At the corner of Broadway and Columbus, what Jerry Cimino calls “the center of the universe,” is the Beat Museum, memorializing all the greats of the Beat Generation. With materials from Jack Kerouac, Ginsberg, and Burroughs, the museum offers a history of the literature, poetry, and art that defined the influential group. Yesterday’s New York Times goes behind the story of the museum and the one man, Jerry Cimino, who made it all happen.
Through the museum’s quirky collection of more than 1,000 photos, rare books, paintings, records, posters and artifacts, visitors learn about the cold war context of the Beat Generation’s emergence, the importance of jazz to their writing, their rejection of the status quo and their influence on the counterculture of the 1960s
Many of these items were donated, often by people who knew some of the prominent Beats. “We have no budget for acquisitions,” Mr.
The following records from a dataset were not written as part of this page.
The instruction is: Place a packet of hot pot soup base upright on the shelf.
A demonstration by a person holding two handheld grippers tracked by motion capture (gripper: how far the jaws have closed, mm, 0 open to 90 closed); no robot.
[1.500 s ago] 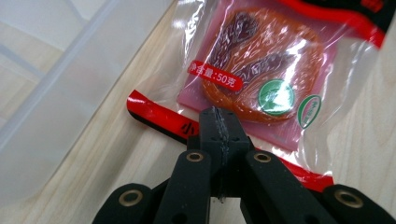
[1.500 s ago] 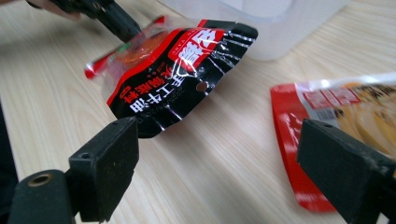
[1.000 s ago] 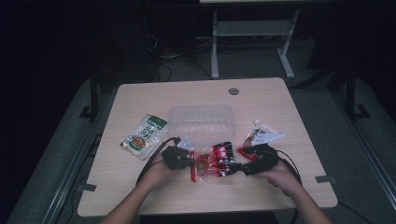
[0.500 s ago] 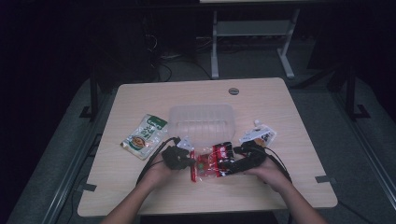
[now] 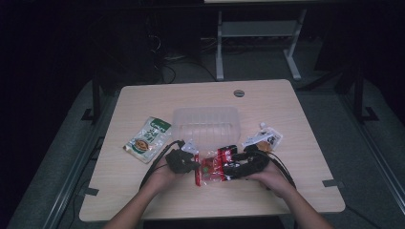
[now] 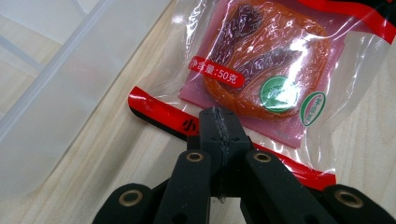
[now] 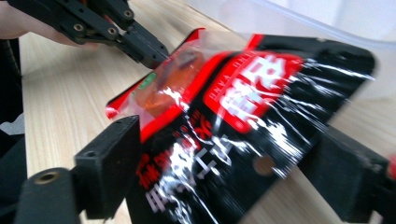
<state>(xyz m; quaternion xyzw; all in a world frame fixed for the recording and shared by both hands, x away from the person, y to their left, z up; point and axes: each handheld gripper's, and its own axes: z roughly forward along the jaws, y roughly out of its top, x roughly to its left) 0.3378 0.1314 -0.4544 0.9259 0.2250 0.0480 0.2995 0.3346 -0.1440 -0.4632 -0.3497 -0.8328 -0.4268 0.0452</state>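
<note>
Where the forearms enter from the near edge of the bench (image 5: pixel 143 200), both reach forward and converge near its middle. Left hand (image 5: pixel 165 174) grips the left gripper (image 5: pixel 193 164), pointed rightward; in the left gripper view its jaws are pressed together, pinching the red-striped edge of the snack packet (image 6: pixel 261 79). Right hand (image 5: pixel 272 176) holds the right gripper (image 5: pixel 229 169), pointed leftward toward the other. In the right gripper view its jaws stand spread, one on either side of the packet's black-and-red printed end; contact with the film cannot be told, frame blurred. Packet spans between the two grippers, clear window showing an orange-red piece and green round stickers; whether it is lifted or flat on the bench, cannot tell.

Just beyond the packet: clear plastic container (image 5: pixel 205 126), its near wall close to the packet. Left of it, apart: green-and-white food pouch (image 5: pixel 148 138), flat. Right, just behind the right gripper: white spouted pouch (image 5: pixel 262 139). Far edge: round grey grommet (image 5: pixel 239 93).
</note>
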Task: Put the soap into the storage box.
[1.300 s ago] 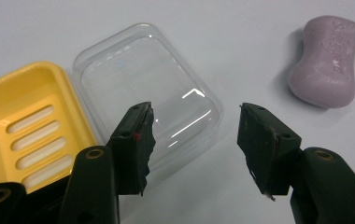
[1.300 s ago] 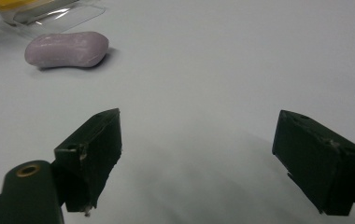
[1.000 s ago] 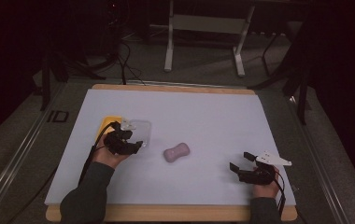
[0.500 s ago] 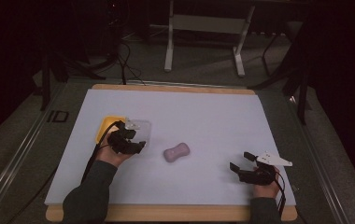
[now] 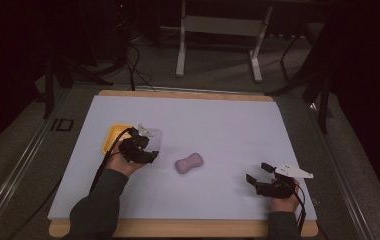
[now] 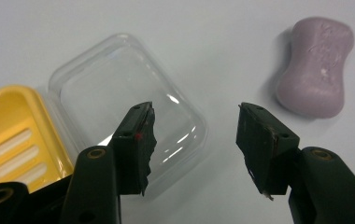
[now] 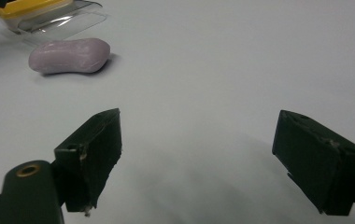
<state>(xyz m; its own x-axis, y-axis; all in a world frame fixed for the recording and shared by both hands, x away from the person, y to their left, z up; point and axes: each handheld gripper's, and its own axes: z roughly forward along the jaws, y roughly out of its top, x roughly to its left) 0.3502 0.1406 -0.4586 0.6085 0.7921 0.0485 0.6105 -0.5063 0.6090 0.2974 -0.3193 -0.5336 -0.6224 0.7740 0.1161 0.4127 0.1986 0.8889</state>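
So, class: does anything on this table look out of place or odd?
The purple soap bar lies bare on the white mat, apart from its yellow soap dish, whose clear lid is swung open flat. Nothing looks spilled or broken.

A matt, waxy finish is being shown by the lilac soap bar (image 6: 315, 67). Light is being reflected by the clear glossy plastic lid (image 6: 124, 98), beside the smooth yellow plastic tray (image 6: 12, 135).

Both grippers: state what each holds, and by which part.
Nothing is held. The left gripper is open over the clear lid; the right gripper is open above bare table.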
Cimino, 58, says with a chuckle. “So this is a pretty good way to build a collection.”
What really keeps the Beat Museum humming is its founder’s enthusiasm. “I think a lot of museums start this way,” says Elizabeth Merritt, director of our Center for the Future of Museums, at the American Alliance of Museums in Washington. “They are often the result of an individual or small group’s passions about something.”
The Beats may soon be rediscovered by a wider audience with the Dec. 21 release of a film version of “On the Road.” The director, Walter Salles (“The Motorcycle Diaries,” “Dark Water”), visited the Beat Museum as part of his research on the picture. After it was shot, he donated a 1949 Hudson — the same kind of car used by the Kerouac- and Cassady-based characters in the book. “It was our way to thank the Beat Museum for everything we learned,” said Mr. Salles in an e-mail message. The car, which was also used in the film, was driven by Garrett Hedlund, the actor who plays the character based on Cassady, right up off the street and into the open-front museum.
Across the street from the museum is the famous City Lights Bookstore, the block altogether proving that the Beat is still alive in the streets of San Francisco. With Hollywood movies on the way, it may just be time for Beat to enter the mainstream.